Nicht nur Migrantinnen und Migranten sind armutsgefährdet

Drittens ist es arithmetisch falsch, den Anstieg des Armutsrisikos und die Einkommensverluste der Einkommensschwächsten auf Migrantinnen und Migranten allein zu schieben. Eine differenzierte Analyse ist hier erforderlich. Die sogenannte Armutsrisikoquote, die misst, welcher Anteil der Bevölkerung ein verfügbares Einkommen von weniger als 60 Prozent des Medians erzielt, liegt mittlerweile bei beinahe 17 Prozent. Zwar ist die Armutsrisikoquote bei Personen mit Migrationshintergrund von 15 Prozent in den 1990ern auf heute über 25 Prozent gestiegen, und das gilt sowohl direkt für jene, die selbst ins Land gekommen sind, als auch indirekt für die Kinder der Migranten.

Bei Menschen ohne Migrationshintergrund ist die Armutsrisikoquote hingegen „nur“ von zehn auf 13 Prozent gestiegen. Da diese zweite Gruppe jedoch etwa 60 Prozent aller Haushalte ausmacht, bedeutet dies, dass der Anstieg der Armut zum größten Teil durch einen Anstieg bei Deutschen ohne Migrationshintergrund erklärt wird und eben nicht durch Migration.

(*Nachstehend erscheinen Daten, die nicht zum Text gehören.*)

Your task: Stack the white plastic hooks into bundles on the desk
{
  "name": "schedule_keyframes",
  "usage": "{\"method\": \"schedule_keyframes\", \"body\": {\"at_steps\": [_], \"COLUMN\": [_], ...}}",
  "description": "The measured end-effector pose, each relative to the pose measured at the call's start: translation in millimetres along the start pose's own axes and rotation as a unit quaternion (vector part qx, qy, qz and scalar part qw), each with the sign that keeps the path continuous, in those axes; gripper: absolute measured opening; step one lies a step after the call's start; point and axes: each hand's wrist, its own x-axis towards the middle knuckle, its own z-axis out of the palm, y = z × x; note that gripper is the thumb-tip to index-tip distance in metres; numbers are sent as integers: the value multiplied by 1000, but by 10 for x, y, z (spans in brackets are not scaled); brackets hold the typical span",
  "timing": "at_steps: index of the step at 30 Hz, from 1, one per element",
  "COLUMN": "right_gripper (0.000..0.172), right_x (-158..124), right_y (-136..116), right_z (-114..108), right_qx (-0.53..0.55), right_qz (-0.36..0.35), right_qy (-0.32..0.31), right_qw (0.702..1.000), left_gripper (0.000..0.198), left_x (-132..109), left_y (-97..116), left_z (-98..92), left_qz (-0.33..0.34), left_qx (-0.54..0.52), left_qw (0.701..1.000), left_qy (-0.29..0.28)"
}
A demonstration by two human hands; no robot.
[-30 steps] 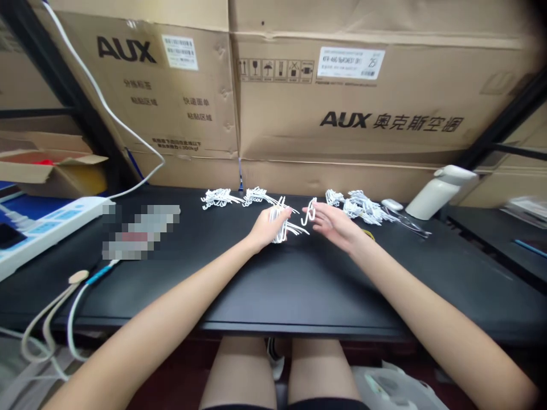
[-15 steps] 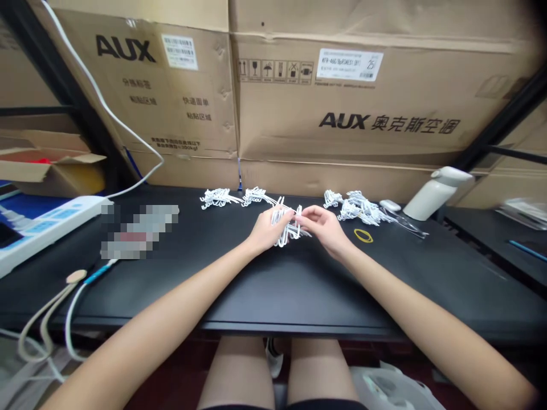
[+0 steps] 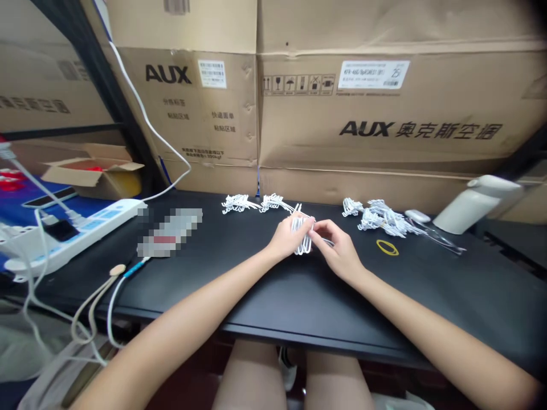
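Over the middle of the black table, my left hand is closed around a bundle of white wire hooks, its thumb lying across them. Against the right side of that bundle, my right hand has its thumb and fingertips pinched at the hooks. Thin wire ends stick out beneath its fingers. Behind my hands lie more white hooks in a heap, with a second heap beside it. To the right is a larger pile of white hooks. A yellow rubber band lies in front of that pile.
Tall cardboard boxes stand along the back of the table. At right are a white bottle, a small white case and glasses. A power strip with cables and an open carton are at left.
My view has turned left, so the scene sits farther right. The hooks in my left hand look more closely lined up, and my right fingers still pinch at them.
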Motion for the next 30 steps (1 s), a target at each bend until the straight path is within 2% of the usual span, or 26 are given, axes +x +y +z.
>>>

Armutsrisiko alleinerziehend

Eine tiefergehende Analyse zeigt, dass eben nicht nur Migrantinnen und Migranten, sondern auch andere Gruppen überdurchschnittlich und zunehmend armutsgefährdet sind. Alleinerziehende mit einem Kind haben eine Armutsrisikoquote von 27 Prozent und die, die alleine zwei oder mehr Kinder erziehen, sogar von 41 Prozent! Und bei 65- bis 75-Jährigen in Ostdeutschland – Menschen also, deren Erwerbsbiografie durch die Wende möglicherweise massiv durcheinandergebracht wurde – hat sich zwischen 2002 und 2014 die Armutsrisikoquote verdoppelt. Auch Wohnverhältnisse spielen eine Rolle: Das DIW hat errechnet, dass das Armutsrisiko bei Haushalten, die zur Miete wohnen – und das ist gut die Hälfte der Bevölkerung –, sich in den vergangenen 20 Jahren fast verdoppelt hat. Bei Eigentümerinnen und Eigentümern ist es gleich geblieben und erheblich niedriger.

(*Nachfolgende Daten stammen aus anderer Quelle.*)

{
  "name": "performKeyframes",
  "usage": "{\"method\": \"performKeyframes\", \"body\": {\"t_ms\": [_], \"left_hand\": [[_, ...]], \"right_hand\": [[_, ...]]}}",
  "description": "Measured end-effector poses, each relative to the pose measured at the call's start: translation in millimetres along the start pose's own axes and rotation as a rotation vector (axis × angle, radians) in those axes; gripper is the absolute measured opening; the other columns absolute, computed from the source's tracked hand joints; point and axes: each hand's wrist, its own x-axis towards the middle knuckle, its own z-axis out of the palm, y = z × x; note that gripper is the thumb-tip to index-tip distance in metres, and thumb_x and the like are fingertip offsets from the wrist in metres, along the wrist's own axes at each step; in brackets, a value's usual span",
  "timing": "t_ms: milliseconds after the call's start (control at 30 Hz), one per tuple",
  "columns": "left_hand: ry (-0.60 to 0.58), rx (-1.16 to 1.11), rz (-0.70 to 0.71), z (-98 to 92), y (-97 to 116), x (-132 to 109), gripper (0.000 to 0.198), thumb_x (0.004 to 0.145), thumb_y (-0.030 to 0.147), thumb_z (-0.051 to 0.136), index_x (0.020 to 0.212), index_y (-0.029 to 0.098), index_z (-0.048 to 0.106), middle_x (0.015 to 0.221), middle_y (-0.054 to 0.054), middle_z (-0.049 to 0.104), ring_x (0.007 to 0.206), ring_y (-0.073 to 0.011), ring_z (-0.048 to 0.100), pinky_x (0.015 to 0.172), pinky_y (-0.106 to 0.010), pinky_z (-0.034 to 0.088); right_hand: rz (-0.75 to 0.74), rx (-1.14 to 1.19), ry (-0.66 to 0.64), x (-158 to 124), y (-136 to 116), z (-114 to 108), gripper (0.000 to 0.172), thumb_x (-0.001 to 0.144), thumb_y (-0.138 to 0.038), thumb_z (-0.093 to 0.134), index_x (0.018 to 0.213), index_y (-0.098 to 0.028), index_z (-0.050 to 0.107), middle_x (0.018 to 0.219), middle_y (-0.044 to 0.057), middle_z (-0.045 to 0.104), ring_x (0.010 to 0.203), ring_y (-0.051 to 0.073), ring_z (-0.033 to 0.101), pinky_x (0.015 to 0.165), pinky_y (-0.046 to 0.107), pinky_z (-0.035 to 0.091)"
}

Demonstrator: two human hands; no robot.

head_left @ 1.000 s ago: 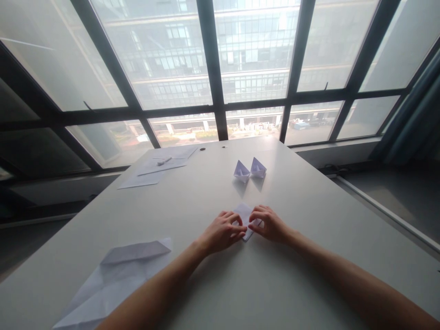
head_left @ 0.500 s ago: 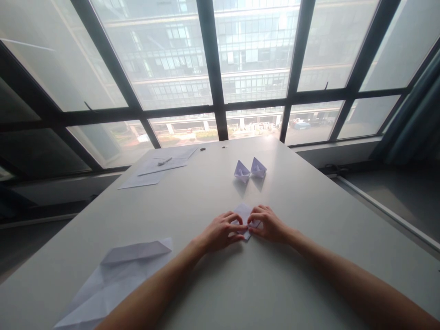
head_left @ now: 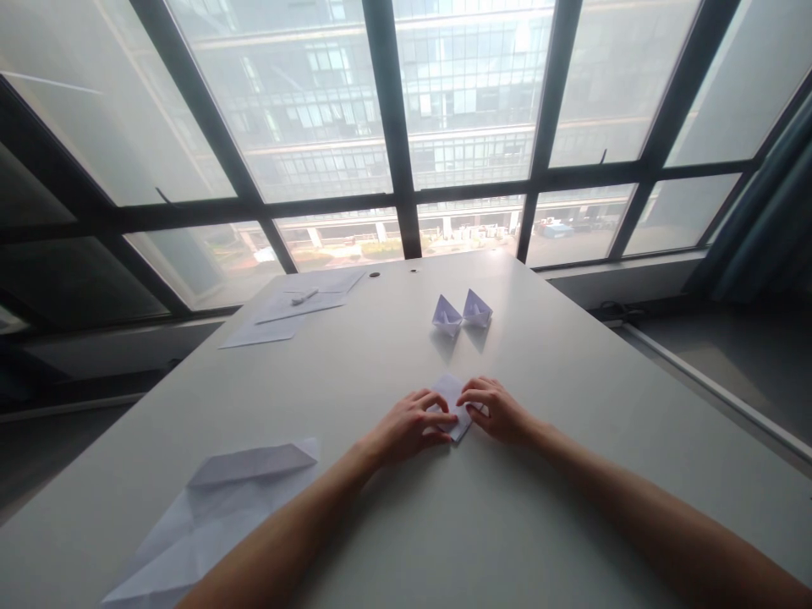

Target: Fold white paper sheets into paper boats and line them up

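Note:
A small piece of folded white paper lies on the table in front of me, a corner pointing towards me. My left hand holds its left side, index finger pressed on top and thumb at the near edge. On the right side, the bent fingers of my right hand grip the paper, partly covering it. Two white paper boats stand side by side farther back, both upright.
A large creased sheet of paper lies at the front left, partly under my left forearm. At the back left, a white pen-like object rests on flat sheets. Windows rise beyond the white table.
My right fingertips have shifted slightly up and right on the folded paper, uncovering more of its near right side. My left hand has stayed almost still.

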Motion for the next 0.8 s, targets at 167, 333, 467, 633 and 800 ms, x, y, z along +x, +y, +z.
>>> {"method": "performKeyframes", "body": {"t_ms": [167, 333, 467, 633, 800], "left_hand": [[-0.009, -0.002, -0.002, 2.3, -2.9, -0.3, 0.030, 0.092, 0.043, 0.064, 0.121, 0.035, 0.068, 0.112, -0.004, 0.062, 0.103, -0.0214, 0.056, 0.094, -0.033, 0.045], [0.001, -0.014, 0.000, 2.8, -2.8, -0.7, 0.031, 0.092, 0.042, 0.064, 0.121, 0.034, 0.068, 0.112, -0.005, 0.062, 0.105, -0.0219, 0.055, 0.096, -0.034, 0.045], [0.000, -0.018, -0.012, 2.0, -1.7, -0.2, 0.029, 0.092, 0.041, 0.065, 0.119, 0.032, 0.069, 0.112, -0.005, 0.062, 0.105, -0.0220, 0.056, 0.096, -0.034, 0.045], [0.001, -0.034, 0.001, 0.1, 0.0, 1.1, 0.028, 0.092, 0.041, 0.064, 0.118, 0.030, 0.069, 0.112, -0.005, 0.064, 0.105, -0.0226, 0.056, 0.095, -0.035, 0.046], [0.009, -0.056, 0.000, -0.9, 0.1, 2.1, 0.037, 0.091, 0.039, 0.066, 0.127, 0.028, 0.063, 0.114, -0.006, 0.065, 0.107, -0.0236, 0.056, 0.096, -0.036, 0.045]], "right_hand": [[-0.008, -0.009, -0.033, 1.2, 0.1, 0.7, 0.004, 0.082, -0.024, 0.074, 0.086, -0.025, 0.072, 0.095, 0.004, 0.068, 0.095, 0.022, 0.059, 0.091, 0.039, 0.042], [0.025, 0.012, -0.026, 1.9, 0.5, 0.4, 0.009, 0.085, -0.018, 0.070, 0.090, -0.025, 0.072, 0.095, 0.004, 0.069, 0.094, 0.022, 0.059, 0.090, 0.038, 0.042], [0.030, 0.002, -0.021, 1.2, 1.7, 1.9, 0.012, 0.085, -0.014, 0.068, 0.090, -0.024, 0.072, 0.094, 0.004, 0.069, 0.092, 0.021, 0.059, 0.088, 0.038, 0.043], [0.008, -0.033, 0.009, 0.4, 2.2, 2.2, 0.019, 0.086, -0.015, 0.066, 0.101, -0.025, 0.071, 0.108, 0.006, 0.069, 0.102, 0.023, 0.058, 0.092, 0.040, 0.043], [-0.032, -0.078, -0.017, 0.6, 3.4, 2.1, 0.015, 0.090, -0.018, 0.063, 0.097, -0.028, 0.073, 0.109, 0.004, 0.070, 0.103, 0.022, 0.058, 0.094, 0.040, 0.042]]}}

Wie so oft ist also auch bei diesem Thema genaueres Hinschauen geboten und einfache Narrative, die manche so praktisch finden, werden der komplexen Realität nicht gerecht. Eines aber steht fest: Vom Wirtschaftsboom und Rekorden am Arbeitsmarkt profitieren längst nicht alle, und das sollte die Politik auf den Plan rufen.